The contractile actions of α,β-methylene ATP (α,β-meATP) and ATP and the effects of K(+) channel blockers in longitudinal and circular muscles of human vas deferens were investigated with a view to clarifying the functional importance of P2X(1)-purinoceptor activation and K(+) channels in modulating contractility of the tissues. The results provide an experiment-based perspective for resolving differing reports on purinergic activation of the tissues and uncertain roles of large-conductance Ca(2+)-activated K(+) (BK(Ca)) and voltage-gated delayed rectifier K(+) (K(V)) channels. α,β-Methylene ATP (3-100 μm) evoked suramin-sensitive contractions of longitudinal muscle but rarely of circular muscle. ATP (0.1-3 mm) less reliably activated only longitudinal muscle contractions. These were enhanced by ARL 67156 (100 μm), but a different ectonucleotidase inhibitor, POM 1, was ineffective. Both muscle types were unresponsive to ADP-βS (100 μm), a P2Y-purinoceptor agonist. Longitudinal muscle contractions in response to α,β-meATP were enhanced by FPL 64176 (1 μm), an L-type Ca(2+) agonist, TEA (1 mm), a non-specific K(+) channel blocker, 4-aminopyridine (0.3 mm), a selective blocker of K(V) channels, and iberiotoxin (0.1 μm), a selective blocker of BK(Ca) channels. Quiescent circular muscles responded to α,β-meATP reliably in the presence of FPL 64176 or iberiotoxin. Apamin (0.1 μm), a selective blocker of small conductance Ca(2+)-activated K(+) (SK(Ca)) channels had no effect in both muscle types. Y-27632 (1-10 μm) reduced longitudinal muscle contractions in response to α,β-meATP, suggesting involvement of Rho-kinase-dependent contractile mechanisms. The results indicate that P2X(1)-purinoceptor stimulation elicits excitatory effects that: (a) lead to longitudinal muscle contraction and secondary activation of 4-aminopyridine-sensitive (K(V)) and iberiotoxin-sensitive (BK(Ca)) K(+) channels; and (b) are subcontractile in circular muscle due to ancillary activation of BK(Ca) channels. The novel finding of differential action by P2X(1)-purinoceptor agonists in the muscle types has functional implication in terms of the purinergic contribution to overall contractile function of human vas deferens. The modulatory effects of K(V) and BK(Ca) channels following P2X(1)-purinoceptor activation may be pivotal in providing the crucial physiological mechanism that ensures temporal co-ordination of longitudinal and circular muscle contractility.

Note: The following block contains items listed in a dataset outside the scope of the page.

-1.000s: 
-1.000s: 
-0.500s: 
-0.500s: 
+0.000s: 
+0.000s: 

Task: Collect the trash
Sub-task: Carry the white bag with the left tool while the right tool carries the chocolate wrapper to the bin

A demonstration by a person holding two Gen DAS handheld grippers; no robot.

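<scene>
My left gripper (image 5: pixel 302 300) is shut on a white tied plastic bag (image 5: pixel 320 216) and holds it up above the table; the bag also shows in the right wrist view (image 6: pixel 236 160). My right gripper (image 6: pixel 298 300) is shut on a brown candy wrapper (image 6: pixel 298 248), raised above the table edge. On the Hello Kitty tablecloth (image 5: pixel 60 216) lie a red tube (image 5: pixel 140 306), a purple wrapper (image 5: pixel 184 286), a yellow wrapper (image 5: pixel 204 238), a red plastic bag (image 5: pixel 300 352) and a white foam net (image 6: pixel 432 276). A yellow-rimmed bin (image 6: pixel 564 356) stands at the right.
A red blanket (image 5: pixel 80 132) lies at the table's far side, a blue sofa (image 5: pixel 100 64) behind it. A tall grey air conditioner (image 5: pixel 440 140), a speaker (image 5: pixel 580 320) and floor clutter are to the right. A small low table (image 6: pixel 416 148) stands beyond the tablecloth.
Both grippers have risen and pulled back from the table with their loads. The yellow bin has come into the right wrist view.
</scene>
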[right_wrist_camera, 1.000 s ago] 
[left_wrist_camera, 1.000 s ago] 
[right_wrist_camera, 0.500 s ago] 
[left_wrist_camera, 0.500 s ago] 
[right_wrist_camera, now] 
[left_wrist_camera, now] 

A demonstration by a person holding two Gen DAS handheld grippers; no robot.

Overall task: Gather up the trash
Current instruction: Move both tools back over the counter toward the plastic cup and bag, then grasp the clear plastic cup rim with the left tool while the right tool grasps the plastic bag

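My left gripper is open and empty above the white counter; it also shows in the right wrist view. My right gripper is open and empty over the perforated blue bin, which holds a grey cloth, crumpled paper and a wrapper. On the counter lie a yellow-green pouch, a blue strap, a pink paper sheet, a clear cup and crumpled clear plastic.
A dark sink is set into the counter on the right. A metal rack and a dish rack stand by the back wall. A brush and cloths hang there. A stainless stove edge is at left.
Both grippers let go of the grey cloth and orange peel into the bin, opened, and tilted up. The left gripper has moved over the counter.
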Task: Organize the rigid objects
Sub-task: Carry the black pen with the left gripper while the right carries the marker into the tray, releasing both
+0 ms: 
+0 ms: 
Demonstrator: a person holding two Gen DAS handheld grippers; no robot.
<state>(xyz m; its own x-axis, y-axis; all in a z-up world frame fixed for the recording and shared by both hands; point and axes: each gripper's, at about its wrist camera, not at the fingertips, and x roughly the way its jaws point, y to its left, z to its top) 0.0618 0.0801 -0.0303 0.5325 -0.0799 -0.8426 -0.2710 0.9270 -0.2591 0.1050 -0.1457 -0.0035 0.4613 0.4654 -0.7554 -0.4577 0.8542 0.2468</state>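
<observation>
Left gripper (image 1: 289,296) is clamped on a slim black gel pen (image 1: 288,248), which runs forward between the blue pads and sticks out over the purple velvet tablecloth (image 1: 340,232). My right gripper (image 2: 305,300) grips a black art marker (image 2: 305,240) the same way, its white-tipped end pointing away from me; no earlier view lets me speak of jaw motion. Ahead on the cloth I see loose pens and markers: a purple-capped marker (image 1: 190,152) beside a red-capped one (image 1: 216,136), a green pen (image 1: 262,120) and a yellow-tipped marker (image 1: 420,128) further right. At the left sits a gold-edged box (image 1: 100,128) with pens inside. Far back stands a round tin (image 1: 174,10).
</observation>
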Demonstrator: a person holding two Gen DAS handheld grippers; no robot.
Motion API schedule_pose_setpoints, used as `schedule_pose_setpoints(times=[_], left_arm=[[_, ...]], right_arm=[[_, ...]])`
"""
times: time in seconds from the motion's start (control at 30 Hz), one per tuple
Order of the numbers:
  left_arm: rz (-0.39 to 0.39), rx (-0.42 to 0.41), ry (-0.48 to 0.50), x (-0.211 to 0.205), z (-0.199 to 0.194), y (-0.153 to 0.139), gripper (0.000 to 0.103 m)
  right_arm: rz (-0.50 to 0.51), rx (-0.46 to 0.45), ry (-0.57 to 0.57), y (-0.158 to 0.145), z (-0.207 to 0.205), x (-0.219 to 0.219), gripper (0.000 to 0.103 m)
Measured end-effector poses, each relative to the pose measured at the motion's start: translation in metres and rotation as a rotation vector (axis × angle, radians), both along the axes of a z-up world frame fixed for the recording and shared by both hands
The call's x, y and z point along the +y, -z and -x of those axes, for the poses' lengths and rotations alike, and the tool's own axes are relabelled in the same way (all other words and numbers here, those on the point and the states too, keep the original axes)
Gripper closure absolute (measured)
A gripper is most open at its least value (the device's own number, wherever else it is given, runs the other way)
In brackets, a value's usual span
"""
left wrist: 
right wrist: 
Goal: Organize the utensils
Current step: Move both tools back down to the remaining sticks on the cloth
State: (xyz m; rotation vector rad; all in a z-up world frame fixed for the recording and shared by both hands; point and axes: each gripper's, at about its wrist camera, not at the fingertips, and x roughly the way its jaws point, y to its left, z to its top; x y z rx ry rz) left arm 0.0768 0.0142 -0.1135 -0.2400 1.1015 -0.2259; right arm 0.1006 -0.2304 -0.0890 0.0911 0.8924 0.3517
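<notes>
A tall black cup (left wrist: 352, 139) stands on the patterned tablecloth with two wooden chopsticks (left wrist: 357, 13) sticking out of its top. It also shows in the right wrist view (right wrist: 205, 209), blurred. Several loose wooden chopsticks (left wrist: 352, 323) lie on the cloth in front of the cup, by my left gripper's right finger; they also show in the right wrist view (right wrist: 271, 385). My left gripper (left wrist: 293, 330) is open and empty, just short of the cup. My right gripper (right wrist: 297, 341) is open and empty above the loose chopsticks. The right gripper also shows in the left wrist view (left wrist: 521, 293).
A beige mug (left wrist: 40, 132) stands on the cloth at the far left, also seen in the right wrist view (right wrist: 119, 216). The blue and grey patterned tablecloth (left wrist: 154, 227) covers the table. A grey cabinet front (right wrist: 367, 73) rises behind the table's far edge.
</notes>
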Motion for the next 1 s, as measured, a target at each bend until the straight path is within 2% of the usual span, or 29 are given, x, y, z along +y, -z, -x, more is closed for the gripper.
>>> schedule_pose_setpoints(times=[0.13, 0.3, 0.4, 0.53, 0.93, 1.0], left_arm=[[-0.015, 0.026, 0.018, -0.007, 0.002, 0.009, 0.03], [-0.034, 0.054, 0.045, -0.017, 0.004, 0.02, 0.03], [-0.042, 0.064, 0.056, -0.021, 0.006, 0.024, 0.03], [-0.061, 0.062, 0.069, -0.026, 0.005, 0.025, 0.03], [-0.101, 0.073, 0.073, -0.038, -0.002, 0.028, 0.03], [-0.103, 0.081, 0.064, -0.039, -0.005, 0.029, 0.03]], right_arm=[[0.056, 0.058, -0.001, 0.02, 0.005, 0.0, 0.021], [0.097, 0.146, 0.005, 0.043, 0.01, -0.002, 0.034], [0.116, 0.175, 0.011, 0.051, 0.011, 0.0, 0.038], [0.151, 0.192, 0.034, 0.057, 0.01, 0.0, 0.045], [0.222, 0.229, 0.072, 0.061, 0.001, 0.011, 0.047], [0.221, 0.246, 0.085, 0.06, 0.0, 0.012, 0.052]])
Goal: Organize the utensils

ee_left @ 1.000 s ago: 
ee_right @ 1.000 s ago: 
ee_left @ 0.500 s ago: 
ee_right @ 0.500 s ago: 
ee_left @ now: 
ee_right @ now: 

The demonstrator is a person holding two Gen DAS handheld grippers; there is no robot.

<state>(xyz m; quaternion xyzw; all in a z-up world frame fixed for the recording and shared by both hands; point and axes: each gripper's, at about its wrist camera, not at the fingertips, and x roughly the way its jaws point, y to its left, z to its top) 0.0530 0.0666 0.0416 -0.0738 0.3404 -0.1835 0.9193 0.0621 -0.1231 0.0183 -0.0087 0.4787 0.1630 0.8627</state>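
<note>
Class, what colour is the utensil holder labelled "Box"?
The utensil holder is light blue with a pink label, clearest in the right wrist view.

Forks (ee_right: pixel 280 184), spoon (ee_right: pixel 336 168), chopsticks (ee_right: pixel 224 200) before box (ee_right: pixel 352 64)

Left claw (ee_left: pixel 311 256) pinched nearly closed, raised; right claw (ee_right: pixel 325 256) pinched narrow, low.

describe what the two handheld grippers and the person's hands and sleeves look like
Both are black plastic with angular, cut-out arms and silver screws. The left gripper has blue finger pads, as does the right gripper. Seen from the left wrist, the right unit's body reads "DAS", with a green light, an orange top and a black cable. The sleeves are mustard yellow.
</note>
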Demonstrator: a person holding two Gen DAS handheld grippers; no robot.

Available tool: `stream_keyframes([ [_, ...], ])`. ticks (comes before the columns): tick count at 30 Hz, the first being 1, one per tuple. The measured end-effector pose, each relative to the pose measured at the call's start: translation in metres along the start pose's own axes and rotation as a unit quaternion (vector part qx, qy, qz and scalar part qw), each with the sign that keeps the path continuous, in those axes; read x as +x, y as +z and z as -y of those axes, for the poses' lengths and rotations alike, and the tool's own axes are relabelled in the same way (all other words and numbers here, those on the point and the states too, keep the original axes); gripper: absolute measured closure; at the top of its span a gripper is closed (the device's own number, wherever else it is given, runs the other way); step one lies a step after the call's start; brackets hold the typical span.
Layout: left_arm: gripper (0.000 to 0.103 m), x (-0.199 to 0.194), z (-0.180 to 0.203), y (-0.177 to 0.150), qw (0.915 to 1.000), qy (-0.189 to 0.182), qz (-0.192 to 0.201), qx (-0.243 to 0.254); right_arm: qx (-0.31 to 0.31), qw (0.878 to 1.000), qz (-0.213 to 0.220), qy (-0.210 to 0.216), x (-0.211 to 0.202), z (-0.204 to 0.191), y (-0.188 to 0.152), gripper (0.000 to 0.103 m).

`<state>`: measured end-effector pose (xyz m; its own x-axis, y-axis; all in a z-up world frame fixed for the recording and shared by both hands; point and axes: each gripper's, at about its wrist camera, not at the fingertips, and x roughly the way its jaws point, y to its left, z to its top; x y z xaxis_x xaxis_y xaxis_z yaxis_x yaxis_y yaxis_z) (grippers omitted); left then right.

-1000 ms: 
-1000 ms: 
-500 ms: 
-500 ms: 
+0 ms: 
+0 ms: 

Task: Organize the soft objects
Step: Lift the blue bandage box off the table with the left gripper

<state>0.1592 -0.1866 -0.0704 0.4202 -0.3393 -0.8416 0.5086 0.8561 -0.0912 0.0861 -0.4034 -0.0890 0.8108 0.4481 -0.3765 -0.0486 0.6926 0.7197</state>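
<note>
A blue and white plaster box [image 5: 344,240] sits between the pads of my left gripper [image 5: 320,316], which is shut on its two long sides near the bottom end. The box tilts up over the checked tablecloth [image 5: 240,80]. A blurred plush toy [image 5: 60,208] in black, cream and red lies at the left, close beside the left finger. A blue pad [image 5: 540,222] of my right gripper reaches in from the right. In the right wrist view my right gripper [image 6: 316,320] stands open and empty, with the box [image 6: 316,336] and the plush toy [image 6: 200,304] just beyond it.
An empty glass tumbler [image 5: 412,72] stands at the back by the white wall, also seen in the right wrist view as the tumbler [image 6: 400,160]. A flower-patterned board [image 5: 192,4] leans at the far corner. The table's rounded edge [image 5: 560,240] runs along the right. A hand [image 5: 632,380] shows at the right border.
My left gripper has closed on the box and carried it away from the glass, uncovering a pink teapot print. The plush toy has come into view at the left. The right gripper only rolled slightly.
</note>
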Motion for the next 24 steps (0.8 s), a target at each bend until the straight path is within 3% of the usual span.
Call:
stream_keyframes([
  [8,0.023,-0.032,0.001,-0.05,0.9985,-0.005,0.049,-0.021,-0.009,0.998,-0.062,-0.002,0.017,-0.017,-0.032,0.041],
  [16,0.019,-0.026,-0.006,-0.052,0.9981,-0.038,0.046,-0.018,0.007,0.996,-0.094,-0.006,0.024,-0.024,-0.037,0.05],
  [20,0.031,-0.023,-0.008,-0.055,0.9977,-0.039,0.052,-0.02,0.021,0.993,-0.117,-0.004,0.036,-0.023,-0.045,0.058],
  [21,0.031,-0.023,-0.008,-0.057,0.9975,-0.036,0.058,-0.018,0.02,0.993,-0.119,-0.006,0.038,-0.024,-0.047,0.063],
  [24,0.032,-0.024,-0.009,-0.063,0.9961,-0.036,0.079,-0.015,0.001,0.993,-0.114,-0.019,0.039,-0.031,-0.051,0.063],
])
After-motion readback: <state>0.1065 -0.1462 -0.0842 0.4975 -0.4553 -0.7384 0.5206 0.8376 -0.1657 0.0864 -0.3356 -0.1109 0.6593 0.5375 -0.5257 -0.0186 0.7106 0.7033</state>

研究了α、β-亚甲基 ATP(α、β-meATP)和 ATP 在人输精管纵、环行肌中的收缩作用,以及 K(+)通道阻滞剂的作用,以期阐明 P2X(1)-嘌呤能受体激活和 K(+)通道在调节组织收缩中的功能重要性。研究结果为解决组织内嘌呤能激活的不同报道以及大电导钙激活钾(BK(Ca)) 和电压门控延迟整流钾(K(V)) 通道的不确定作用提供了基于实验的视角。α、β-亚甲基 ATP(3-100μm)诱发苏拉明敏感的纵行肌收缩,但很少诱发环形肌收缩。ATP(0.1-3mm)不太可靠地仅激活纵行肌收缩。这些收缩作用被 ARL 67156(100μm)增强,但另一种外核苷酸酶抑制剂 POM 1 无效。两种肌型对 ADP-βS(100μm)均无反应,ADP-βS 是一种 P2Y-嘌呤能受体激动剂。α、β-meATP 引起的纵行肌收缩作用被 FPL 64176(1μm)增强,FPL 64176 是一种 L 型钙(Ca(2+)) 激动剂,TEA(1mm)是一种非特异性 K(+)通道阻滞剂,4-氨基吡啶(0.3mm)是一种选择性 K(V)通道阻滞剂,iberiotoxin(0.1μm)是一种选择性 BK(Ca)通道阻滞剂。在 FPL 64176 或 iberiotoxin 存在下,静息的环形肌对 α、β-meATP 可靠地产生反应。apamin(0.1μm),一种小电导钙(Ca(2+)) 激活钾(SK(Ca)) 通道的选择性阻滞剂,对两种肌型均无作用。Y-27632(1-10μm)减少了 α、β-meATP 引起的纵行肌收缩,表明 Rho-激酶依赖性收缩机制的参与。结果表明,P2X(1)-嘌呤能受体刺激引起兴奋作用:(a)导致纵行肌收缩和继发性激活 4-氨基吡啶敏感(K(V)) 和 iberiotoxin 敏感(BK(Ca)) K(+)通道;(b)在环形肌中为亚收缩性,因为辅助激活了 BK(Ca) 通道。在两种肌型中,P2X(1)-嘌呤能受体激动剂的不同作用的新发现,在人输精管整体收缩功能的嘌呤能贡献方面具有功能意义。P2X(1)-嘌呤能受体激活后 K(V) 和 BK(Ca) 通道的调节作用可能是提供确保纵行和环形肌收缩时间协调性的关键生理机制的关键。